The Berlin Blockade brought together, albeit briefly, the two men who had maneuvered against one another over small-arms ammunition at Langley Field during those innocent prewar days. Lieutenant General Curtis LeMay commanded the whole show, while Colonel Hub Zemke arrived at the end of the operation as the commander of the 36th Fighter Group, the first group equipped with the Lockheed F-80 Shooting Star jet fighter to be assigned to USAFE.

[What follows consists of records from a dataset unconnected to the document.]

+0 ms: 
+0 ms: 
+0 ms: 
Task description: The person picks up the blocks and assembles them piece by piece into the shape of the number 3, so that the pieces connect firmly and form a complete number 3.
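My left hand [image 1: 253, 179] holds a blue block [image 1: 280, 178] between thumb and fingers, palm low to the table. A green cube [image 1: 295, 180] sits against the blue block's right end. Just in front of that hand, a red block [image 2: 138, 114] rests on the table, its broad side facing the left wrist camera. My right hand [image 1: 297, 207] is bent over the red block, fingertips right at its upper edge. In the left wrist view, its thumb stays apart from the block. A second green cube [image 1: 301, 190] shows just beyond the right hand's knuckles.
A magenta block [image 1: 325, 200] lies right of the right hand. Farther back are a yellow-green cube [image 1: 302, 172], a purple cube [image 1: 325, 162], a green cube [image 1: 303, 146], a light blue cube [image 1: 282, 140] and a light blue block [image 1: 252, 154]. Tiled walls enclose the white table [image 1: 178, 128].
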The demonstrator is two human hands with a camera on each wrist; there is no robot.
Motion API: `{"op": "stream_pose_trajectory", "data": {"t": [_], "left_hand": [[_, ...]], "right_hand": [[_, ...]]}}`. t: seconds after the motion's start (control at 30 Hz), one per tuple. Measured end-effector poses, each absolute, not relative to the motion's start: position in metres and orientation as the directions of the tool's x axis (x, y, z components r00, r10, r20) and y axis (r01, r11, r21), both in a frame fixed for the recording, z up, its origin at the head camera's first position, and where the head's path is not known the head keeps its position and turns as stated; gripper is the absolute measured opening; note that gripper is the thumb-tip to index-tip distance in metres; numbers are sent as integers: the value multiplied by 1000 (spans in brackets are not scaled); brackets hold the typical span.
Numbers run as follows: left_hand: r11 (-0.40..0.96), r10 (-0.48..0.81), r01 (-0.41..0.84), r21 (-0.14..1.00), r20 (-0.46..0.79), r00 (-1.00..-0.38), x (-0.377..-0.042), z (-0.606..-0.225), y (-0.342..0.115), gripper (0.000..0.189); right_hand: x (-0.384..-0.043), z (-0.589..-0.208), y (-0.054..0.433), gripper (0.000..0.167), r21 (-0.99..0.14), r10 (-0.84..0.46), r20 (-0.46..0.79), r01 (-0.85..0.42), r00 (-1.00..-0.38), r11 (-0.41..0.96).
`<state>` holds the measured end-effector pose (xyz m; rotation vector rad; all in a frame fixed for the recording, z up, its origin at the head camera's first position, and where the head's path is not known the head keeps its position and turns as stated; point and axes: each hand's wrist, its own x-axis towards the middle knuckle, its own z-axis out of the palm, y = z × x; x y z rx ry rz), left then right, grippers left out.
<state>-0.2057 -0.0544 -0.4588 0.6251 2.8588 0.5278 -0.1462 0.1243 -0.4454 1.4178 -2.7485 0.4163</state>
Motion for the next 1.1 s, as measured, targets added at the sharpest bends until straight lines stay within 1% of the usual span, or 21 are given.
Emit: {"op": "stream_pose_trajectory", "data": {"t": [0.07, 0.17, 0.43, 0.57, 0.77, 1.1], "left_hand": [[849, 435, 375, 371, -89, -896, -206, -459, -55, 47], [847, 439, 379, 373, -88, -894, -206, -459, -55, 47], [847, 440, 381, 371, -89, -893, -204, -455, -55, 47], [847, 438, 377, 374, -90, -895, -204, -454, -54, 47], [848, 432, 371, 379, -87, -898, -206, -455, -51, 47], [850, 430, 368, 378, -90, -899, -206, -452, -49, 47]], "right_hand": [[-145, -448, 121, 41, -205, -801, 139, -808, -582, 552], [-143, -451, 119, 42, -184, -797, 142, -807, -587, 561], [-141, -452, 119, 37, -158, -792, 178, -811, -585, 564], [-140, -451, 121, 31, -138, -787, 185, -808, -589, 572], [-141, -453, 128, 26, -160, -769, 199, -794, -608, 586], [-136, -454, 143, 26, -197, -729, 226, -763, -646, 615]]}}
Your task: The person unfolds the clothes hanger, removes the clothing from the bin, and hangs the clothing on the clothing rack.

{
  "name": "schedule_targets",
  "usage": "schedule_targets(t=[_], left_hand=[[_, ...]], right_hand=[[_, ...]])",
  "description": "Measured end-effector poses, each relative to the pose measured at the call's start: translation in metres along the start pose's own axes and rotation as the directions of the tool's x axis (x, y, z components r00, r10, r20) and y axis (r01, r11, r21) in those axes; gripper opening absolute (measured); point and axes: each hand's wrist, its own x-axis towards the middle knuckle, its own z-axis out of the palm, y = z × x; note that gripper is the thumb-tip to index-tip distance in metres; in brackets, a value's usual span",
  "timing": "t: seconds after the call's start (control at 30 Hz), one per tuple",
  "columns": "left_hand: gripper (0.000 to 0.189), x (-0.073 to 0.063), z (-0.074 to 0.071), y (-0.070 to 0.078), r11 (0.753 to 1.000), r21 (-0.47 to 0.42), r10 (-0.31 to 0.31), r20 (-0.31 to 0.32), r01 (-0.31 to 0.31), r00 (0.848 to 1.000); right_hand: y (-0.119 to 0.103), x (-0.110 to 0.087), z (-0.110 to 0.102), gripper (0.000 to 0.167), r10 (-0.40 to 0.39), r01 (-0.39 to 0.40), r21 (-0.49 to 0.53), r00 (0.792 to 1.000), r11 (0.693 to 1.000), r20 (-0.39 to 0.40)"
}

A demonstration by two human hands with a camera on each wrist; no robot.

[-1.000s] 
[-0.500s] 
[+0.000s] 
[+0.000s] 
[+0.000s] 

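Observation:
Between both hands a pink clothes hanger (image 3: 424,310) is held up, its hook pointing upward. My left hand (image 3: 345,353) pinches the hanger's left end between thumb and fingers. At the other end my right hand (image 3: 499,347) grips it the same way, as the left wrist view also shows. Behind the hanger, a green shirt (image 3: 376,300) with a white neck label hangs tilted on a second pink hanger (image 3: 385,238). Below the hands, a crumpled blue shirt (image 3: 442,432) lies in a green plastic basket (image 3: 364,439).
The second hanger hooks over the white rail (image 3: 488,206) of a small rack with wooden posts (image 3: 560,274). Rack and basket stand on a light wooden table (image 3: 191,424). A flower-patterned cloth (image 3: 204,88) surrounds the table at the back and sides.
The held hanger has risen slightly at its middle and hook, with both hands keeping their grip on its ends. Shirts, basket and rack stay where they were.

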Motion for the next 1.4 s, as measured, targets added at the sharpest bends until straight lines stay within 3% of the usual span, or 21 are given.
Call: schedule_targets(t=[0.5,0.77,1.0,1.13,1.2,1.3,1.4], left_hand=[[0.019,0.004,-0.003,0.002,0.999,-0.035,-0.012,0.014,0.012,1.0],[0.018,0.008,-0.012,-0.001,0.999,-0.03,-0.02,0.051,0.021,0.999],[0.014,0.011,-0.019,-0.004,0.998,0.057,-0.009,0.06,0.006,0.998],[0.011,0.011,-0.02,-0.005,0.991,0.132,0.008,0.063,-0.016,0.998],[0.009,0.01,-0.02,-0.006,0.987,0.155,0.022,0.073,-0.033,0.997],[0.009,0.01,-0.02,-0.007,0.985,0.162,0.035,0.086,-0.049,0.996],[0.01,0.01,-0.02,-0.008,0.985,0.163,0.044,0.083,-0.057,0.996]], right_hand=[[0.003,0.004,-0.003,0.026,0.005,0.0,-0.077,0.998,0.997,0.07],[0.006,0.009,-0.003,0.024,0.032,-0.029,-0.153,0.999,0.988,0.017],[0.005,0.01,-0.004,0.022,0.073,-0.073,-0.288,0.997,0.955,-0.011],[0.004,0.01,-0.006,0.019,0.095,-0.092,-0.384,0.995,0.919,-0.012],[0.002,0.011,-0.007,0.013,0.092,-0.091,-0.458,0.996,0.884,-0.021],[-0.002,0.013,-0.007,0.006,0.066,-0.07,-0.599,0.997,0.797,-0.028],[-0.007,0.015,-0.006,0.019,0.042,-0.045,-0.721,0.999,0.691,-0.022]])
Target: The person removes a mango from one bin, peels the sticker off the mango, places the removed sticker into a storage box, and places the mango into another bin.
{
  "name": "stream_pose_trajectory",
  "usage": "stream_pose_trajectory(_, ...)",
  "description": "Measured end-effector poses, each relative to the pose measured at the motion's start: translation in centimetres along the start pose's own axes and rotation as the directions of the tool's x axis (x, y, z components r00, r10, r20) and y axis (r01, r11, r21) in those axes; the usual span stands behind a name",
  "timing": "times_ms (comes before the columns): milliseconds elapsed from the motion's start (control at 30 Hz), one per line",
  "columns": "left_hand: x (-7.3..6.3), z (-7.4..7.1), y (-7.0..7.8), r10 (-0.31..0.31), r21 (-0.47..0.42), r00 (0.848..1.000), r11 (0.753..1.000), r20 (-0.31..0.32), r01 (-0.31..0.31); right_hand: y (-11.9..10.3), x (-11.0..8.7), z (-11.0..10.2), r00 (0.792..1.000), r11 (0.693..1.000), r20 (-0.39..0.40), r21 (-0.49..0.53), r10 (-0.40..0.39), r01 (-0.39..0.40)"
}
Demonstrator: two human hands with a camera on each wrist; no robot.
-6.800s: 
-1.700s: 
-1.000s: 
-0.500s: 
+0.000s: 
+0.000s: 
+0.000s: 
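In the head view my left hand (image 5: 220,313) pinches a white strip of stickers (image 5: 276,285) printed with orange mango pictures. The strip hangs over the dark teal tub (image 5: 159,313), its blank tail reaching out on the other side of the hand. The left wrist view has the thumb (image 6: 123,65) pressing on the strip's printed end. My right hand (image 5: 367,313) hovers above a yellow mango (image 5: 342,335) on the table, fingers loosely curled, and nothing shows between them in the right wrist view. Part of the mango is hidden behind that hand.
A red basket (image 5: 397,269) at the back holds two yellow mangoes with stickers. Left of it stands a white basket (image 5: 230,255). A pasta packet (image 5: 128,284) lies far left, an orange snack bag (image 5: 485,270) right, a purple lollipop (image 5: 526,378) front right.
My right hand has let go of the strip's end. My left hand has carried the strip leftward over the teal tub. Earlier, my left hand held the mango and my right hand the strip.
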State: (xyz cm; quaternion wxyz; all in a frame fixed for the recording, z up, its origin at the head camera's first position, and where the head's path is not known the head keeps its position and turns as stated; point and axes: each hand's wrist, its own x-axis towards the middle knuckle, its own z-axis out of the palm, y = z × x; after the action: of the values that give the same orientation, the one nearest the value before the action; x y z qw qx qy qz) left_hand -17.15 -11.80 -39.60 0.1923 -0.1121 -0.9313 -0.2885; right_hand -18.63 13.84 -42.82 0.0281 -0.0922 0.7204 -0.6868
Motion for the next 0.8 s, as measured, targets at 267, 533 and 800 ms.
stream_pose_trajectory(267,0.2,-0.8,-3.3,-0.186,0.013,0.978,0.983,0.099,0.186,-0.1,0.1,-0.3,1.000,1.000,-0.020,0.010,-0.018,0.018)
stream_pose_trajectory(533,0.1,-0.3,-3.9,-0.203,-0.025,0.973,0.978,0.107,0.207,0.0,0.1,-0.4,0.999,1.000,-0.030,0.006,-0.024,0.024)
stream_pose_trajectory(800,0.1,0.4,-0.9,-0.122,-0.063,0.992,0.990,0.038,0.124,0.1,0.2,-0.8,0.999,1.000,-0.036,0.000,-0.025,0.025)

When he came home from Europe and his months at Stalag Luft I, Zemke, unlike most Eighth Air Force fighter pilots, elected to remain in the service. His first assignment took him to the Air Tactical School at Tyndall Field near Panama City, Florida, as the chief of its Tactics Division. In 1948, the 36th, a wartime Ninth Air Force component, was equipped with jet fighters and redeployed from Howard AFB in Panama to the wartime Luftwaffe base at Fürstenfeldbruck. It would remain in Germany until 1994, but Zemke moved on, first to assume command of the 2nd Air Division—formerly the Eighth Air Force 2nd Bomb Division—at Landsberg, and then back to the States in 1953 to attend the Air War College at Randolph AFB in Texas.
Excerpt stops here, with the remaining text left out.